— Mais il faut que vous soyez sûre, Eppie, dit Silas à voix basse, il faut que vous soyez sûre que jamais vous ne regretterez d’avoir préféré rester avec des pauvres gens, ne possédant que de mauvais habits et des choses médiocres, lorsqu’il dépendait de vous d’obtenir tout ce qu’il y a de meilleur. »
Sa susceptibilité à cet égard s’était accrue, tandis qu’il écoutait les paroles sincères et affectueuses d’Eppie.
« Je ne pourrai jamais le regretter, mon père, dit-elle. Je ne saurais à quoi penser, ni que désirer, en me voyant entourée de belles choses auxquelles je n’ai pas été habituée. Et ce serait pour moi une triste besogne de porter de beaux habits, d’aller en cabriolet et de m’asseoir à une place réservée à l’église, si tout cela faisait croire à ceux que j’aime, que ma compagnie ne leur convient plus. À quoi pourrais je donc m’intéresser ? »

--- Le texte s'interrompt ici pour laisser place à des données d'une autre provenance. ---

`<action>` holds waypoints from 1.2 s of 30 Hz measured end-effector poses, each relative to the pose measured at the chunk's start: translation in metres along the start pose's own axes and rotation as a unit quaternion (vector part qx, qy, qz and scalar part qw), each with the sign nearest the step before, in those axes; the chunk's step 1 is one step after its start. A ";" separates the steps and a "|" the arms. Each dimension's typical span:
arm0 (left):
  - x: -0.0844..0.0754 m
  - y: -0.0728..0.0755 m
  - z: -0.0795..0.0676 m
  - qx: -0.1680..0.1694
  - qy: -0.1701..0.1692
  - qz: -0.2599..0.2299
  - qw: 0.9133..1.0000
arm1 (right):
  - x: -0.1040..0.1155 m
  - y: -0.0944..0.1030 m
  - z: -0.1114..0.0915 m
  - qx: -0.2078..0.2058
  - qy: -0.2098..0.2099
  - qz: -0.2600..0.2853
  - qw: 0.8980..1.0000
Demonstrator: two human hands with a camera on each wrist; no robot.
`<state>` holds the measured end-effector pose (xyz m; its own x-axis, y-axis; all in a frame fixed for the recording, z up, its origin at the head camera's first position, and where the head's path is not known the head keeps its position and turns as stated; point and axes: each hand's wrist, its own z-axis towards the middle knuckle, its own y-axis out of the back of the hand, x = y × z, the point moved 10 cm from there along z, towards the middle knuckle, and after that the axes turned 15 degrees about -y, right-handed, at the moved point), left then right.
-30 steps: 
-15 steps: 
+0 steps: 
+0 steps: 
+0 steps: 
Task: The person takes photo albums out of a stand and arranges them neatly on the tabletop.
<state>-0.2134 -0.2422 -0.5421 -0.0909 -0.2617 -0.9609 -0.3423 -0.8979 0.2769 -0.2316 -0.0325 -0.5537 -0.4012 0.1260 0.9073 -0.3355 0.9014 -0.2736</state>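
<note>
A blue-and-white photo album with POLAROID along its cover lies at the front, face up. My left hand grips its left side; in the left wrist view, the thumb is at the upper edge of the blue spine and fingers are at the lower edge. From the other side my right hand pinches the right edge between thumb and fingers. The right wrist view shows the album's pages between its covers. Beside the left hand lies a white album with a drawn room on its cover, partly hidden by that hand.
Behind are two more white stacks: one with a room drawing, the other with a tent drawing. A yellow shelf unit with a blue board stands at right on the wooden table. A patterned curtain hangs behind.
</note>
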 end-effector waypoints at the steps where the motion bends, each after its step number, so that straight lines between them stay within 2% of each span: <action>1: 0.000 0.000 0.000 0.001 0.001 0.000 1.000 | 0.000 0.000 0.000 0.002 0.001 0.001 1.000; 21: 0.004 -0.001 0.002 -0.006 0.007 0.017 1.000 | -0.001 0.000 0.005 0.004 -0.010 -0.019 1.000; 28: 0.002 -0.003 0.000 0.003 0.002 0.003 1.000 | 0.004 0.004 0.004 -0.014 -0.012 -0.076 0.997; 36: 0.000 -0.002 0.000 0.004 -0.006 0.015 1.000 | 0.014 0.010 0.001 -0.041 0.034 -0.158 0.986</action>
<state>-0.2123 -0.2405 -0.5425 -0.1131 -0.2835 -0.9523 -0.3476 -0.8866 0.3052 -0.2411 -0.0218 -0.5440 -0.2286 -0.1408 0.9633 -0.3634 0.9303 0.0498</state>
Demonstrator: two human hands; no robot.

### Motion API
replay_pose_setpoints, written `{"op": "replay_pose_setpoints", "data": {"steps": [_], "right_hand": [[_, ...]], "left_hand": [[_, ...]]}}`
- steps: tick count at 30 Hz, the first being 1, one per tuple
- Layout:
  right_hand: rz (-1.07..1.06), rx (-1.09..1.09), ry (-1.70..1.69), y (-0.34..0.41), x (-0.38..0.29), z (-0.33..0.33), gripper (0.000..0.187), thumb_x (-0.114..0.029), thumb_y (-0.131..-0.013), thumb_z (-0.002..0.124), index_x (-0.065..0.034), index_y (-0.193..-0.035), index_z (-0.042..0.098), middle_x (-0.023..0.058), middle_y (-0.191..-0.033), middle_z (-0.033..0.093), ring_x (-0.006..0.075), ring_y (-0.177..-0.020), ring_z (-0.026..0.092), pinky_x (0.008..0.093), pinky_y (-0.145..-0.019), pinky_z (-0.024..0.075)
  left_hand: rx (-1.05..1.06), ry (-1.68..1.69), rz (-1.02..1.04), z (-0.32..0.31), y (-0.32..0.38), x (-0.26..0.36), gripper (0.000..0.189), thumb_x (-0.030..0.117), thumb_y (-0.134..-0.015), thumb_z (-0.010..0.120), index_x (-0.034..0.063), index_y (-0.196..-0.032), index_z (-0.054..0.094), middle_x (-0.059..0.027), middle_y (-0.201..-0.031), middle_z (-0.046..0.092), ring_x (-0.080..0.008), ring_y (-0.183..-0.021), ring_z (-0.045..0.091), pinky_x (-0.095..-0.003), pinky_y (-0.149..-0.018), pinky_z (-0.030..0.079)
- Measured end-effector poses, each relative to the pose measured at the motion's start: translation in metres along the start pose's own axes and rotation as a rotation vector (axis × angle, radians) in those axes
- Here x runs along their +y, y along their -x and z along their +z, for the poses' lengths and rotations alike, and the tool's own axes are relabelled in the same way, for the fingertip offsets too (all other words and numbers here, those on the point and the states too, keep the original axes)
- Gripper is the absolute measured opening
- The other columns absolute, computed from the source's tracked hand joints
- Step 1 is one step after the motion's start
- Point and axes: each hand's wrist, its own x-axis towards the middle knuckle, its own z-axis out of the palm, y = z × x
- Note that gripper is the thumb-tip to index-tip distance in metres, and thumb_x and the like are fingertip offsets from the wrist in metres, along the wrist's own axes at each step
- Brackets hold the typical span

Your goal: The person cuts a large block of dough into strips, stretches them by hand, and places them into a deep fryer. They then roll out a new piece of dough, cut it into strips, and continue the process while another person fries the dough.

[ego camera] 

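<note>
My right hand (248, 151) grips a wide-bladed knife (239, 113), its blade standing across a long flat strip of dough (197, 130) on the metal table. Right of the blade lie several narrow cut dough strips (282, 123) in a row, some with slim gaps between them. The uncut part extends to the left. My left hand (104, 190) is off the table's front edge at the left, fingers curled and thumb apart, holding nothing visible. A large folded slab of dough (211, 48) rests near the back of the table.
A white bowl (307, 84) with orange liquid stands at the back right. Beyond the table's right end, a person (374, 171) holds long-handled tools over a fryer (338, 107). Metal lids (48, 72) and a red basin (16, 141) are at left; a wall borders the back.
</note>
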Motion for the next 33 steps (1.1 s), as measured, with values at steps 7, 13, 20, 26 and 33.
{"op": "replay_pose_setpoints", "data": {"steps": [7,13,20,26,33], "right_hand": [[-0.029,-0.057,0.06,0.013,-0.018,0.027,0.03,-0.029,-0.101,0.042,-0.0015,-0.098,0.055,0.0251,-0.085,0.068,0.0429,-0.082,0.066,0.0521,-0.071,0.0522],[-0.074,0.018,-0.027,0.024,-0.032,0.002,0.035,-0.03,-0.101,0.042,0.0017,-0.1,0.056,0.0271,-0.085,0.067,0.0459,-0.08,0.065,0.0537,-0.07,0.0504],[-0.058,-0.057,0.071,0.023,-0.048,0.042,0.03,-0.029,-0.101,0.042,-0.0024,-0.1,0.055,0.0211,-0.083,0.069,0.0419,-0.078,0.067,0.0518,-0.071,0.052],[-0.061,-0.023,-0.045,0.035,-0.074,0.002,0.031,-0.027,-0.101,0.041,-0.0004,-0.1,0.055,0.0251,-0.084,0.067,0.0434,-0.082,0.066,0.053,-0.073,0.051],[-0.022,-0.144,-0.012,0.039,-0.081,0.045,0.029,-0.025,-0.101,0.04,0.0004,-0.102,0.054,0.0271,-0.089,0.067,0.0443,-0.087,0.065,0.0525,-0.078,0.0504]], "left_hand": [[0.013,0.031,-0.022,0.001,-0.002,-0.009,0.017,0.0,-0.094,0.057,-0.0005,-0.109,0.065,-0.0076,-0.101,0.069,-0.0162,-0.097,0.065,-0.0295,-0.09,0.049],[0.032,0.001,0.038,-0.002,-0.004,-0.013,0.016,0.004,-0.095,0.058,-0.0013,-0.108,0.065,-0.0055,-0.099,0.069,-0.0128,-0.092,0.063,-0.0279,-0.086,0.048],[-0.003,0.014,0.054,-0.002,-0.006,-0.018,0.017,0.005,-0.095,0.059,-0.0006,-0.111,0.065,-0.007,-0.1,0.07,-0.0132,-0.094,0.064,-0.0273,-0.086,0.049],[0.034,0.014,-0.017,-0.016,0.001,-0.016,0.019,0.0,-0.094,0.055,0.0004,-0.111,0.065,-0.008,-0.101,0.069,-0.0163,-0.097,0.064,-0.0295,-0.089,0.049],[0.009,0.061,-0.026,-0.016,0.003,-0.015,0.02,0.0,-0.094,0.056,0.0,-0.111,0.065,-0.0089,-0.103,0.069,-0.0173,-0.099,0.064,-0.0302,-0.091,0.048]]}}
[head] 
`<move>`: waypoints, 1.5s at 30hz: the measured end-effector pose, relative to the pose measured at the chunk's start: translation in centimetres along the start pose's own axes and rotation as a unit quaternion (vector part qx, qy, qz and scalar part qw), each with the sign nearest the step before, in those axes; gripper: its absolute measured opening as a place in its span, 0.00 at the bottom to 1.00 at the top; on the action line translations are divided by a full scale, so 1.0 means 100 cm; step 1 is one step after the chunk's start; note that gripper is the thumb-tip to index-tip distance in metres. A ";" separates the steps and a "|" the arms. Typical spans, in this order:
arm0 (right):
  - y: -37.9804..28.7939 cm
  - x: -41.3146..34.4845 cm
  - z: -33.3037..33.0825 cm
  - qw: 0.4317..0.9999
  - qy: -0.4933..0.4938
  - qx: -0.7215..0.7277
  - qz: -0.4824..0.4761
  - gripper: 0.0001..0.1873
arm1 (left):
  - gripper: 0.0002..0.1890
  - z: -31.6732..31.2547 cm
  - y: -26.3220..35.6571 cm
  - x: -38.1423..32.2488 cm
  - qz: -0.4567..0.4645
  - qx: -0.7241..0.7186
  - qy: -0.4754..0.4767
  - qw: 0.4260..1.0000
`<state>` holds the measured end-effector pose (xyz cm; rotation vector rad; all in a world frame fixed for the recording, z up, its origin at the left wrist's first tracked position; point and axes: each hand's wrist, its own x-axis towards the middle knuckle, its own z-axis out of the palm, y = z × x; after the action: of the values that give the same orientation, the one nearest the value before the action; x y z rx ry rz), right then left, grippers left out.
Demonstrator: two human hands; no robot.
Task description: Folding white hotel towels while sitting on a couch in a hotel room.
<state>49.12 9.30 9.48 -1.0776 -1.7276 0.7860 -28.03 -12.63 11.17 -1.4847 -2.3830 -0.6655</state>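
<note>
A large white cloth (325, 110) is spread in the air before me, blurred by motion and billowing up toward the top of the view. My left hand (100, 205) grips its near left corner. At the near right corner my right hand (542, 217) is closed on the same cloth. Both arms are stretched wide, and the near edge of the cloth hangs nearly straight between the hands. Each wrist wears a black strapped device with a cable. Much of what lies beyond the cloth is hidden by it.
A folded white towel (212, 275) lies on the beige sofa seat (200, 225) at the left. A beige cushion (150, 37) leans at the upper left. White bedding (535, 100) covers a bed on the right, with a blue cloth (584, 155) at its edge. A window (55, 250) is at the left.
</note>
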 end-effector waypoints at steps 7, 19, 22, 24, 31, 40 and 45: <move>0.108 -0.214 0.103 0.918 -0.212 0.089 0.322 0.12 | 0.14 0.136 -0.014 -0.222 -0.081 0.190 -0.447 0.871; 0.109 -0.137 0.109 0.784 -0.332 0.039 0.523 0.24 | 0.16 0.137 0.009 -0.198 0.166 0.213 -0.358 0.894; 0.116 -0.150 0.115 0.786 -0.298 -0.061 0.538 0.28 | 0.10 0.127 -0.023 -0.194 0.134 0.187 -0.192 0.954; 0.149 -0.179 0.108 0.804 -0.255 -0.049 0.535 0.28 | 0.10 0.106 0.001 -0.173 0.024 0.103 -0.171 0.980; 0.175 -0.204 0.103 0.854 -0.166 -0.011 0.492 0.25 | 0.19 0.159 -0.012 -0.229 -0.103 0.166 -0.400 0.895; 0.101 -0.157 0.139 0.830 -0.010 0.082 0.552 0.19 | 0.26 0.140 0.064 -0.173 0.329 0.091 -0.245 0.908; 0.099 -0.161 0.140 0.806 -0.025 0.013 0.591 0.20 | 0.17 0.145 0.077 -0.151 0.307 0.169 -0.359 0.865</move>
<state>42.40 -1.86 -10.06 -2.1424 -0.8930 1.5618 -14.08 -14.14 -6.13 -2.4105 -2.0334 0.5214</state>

Nancy interrogea Godfrey d’un regard douloureux. Mais les yeux de celui-ci étaient fixés vers la terre, à l’endroit où il remuait le bout de sa canne, comme s’il était occupé à réfléchir distraitement à quelque chose. Elle pensa qu’il y avait une parole qui s’échapperait avec plus de convenance de ses lèvres que de celles de son mari.
« Ce que vous dites est naturel, ma chère enfant, — il est naturel que vous restiez attachée à ceux qui vous ont élevée, fit-elle, avec douceur : pourtant, vous avez un devoir à remplir envers votre père légitime.